Abbandonare all'improvviso un'intensa attività fisica può portare alla depressione. Il dato emerge da uno studio della University of the Health Sciences di Bethesda, Maryland, pubblicato su 'Psychosomatic Medicine'. Che ha coinvolto individui adulti abituati a fare regolarmente sport tre o più volte la settimana.

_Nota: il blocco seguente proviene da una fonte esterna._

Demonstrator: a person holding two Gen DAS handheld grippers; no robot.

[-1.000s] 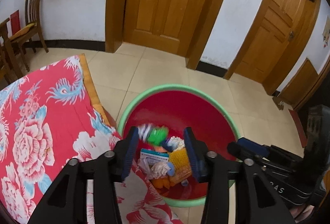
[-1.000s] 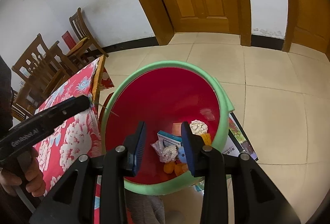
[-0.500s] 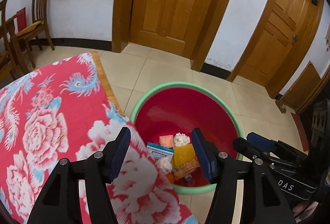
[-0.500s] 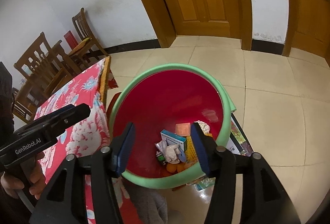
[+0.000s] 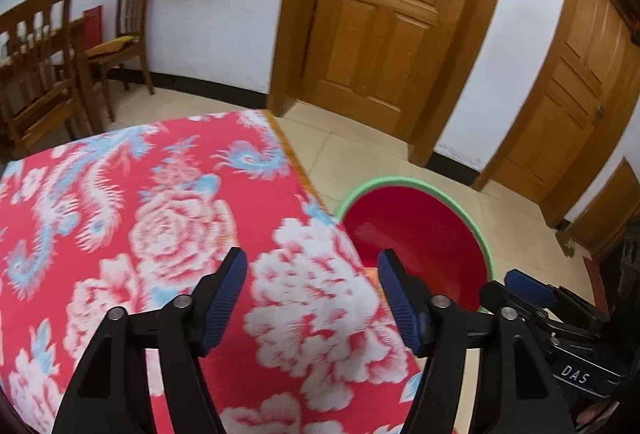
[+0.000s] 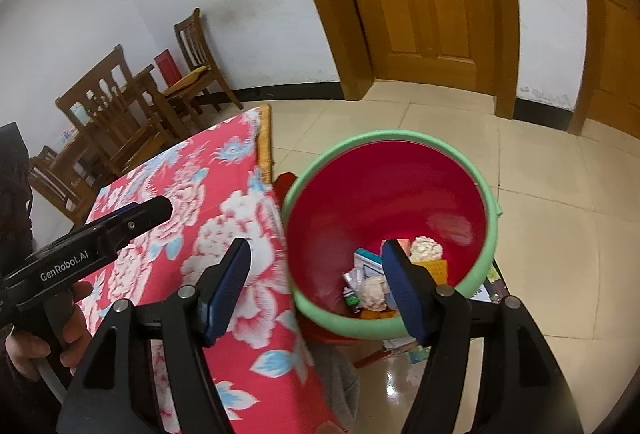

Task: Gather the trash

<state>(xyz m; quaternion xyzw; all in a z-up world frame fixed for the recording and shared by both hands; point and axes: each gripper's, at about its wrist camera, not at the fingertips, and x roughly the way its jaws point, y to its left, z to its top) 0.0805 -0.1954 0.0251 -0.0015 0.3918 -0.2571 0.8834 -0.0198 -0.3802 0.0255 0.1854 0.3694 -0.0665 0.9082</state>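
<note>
Apparently most trash (image 6: 376, 280) is already binned in the basin (image 6: 490, 234); both grippers (image 5: 312, 298) (image 6: 316, 290), just opened wide, hold nothing.

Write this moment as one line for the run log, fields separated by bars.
left gripper: open, empty | right gripper: open, empty | trash: in basin | tablecloth: bare

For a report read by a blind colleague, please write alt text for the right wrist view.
A red basin with a green rim stands on the tiled floor and holds trash such as crumpled paper and a small box. The right gripper has open, empty jaws above the basin's near edge. At left is a table with a red flowered cloth, and the left gripper over it.
</note>
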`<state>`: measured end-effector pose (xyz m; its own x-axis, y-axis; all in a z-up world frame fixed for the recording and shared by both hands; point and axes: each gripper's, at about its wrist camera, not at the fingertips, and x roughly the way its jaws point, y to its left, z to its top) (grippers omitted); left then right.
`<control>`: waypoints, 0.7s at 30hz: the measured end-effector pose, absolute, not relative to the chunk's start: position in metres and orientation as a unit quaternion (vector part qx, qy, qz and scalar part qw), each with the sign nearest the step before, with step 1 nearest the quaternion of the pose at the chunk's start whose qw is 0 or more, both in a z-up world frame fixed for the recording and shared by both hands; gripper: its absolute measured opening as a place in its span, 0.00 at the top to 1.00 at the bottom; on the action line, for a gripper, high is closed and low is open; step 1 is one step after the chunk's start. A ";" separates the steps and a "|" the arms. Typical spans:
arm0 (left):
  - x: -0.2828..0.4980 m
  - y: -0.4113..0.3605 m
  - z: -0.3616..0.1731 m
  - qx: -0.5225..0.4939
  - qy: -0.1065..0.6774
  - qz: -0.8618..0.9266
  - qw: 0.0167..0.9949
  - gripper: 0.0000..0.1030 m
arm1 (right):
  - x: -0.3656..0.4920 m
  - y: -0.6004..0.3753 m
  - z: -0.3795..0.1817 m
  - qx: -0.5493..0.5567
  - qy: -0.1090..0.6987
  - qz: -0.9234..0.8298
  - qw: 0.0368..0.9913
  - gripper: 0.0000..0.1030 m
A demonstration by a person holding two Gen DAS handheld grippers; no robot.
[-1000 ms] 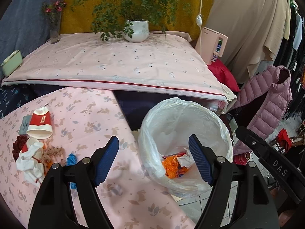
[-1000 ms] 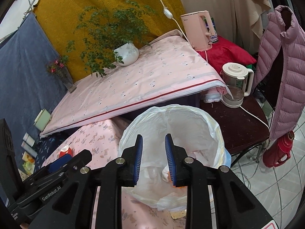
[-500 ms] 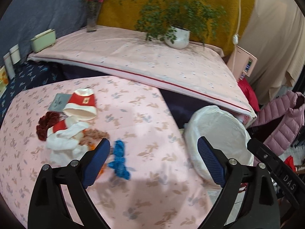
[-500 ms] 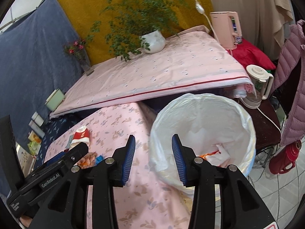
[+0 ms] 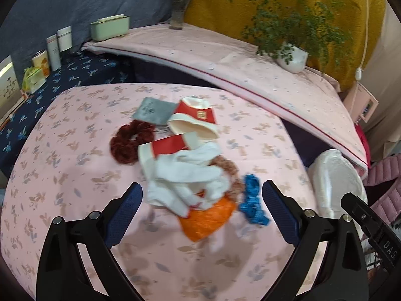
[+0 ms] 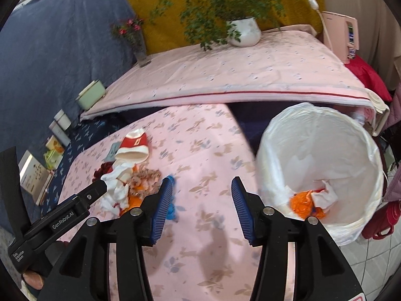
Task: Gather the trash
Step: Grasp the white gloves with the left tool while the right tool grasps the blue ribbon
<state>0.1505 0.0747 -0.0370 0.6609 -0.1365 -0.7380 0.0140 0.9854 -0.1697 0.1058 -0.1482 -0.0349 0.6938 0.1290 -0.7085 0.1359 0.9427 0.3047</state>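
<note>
Blue-padded left gripper [image 5: 201, 208] opening wide, empty, aimed down over the trash pile [image 5: 190, 175] on the pink tablecloth [image 5: 75, 175], probably lining up a grab. Right gripper [image 6: 201, 204] opening, empty, over bare cloth. Farther right, white-lined bin [image 6: 323, 165] beside the table holds orange wrapper [image 6: 303, 204] and tissue.

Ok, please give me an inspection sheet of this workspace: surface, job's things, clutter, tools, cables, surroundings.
Surface: pink floral tablecloth, mostly bare around one pile.
Job's things: white tissue, orange wrapper, blue wrapper, two red-and-white paper cups in the pile; white-lined bin beside the table holds orange and white scraps.
Clutter: dark red scrunchie, grey pouch.
Tools: left tool opening, over the pile, nothing between the jaws; right tool opening, empty.
Cables: white cord hangs by the yellow wall.
Surroundings: potted plant, flower vase, pink-covered table behind.
</note>
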 end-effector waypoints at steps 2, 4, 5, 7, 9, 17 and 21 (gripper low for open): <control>0.152 0.087 -0.042 -0.078 0.414 -0.031 0.907 0.11 | 0.112 -0.138 -0.041 0.166 0.400 0.006 0.901 0.53; 0.155 0.096 -0.046 -0.084 0.418 -0.024 0.904 0.11 | 0.119 -0.128 -0.047 0.161 0.409 0.012 0.898 0.53; 0.157 0.101 -0.049 -0.086 0.421 -0.020 0.903 0.11 | 0.122 -0.124 -0.050 0.159 0.413 0.014 0.897 0.53; 0.161 0.107 -0.053 -0.090 0.427 -0.018 0.900 0.11 | 0.129 -0.116 -0.056 0.156 0.421 0.018 0.893 0.53; 0.165 0.111 -0.056 -0.091 0.431 -0.018 0.898 0.11 | 0.136 -0.110 -0.063 0.153 0.429 0.021 0.890 0.53; 0.185 0.108 -0.062 -0.090 0.440 -0.039 0.893 0.20 | 0.159 -0.095 -0.088 0.143 0.454 0.020 0.879 0.53; 0.193 0.104 -0.068 -0.091 0.455 -0.054 0.884 0.38 | 0.167 -0.092 -0.100 0.137 0.466 0.019 0.874 0.54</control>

Si è visto che quelli di loro cui è stato chiesto, a fini sperimentali, di abbandonare improvvisamente gli allenamenti hanno sviluppato in meno di due settimane stanchezza persistente, e altri malesseri che preludono a una lieve forma depressiva. E come se non bastasse, a soffrire di più sono stati proprio i soggetti che avevano ottenuto i risultati migliori in termini di forma fisica.

"Questi dati potrebbero spiegare i disturbi dell'umore che spesso colpiscono chi è costretto a rinunciare temporaneamente all'attività fisica, in seguito a traumi o altri impegni", spiega la responsabile della ricerca, Ali A. Berlin. Anche se, in generale, sono proprio le persone sedentarie a soffrire più frequentemente di disturbi depressivi.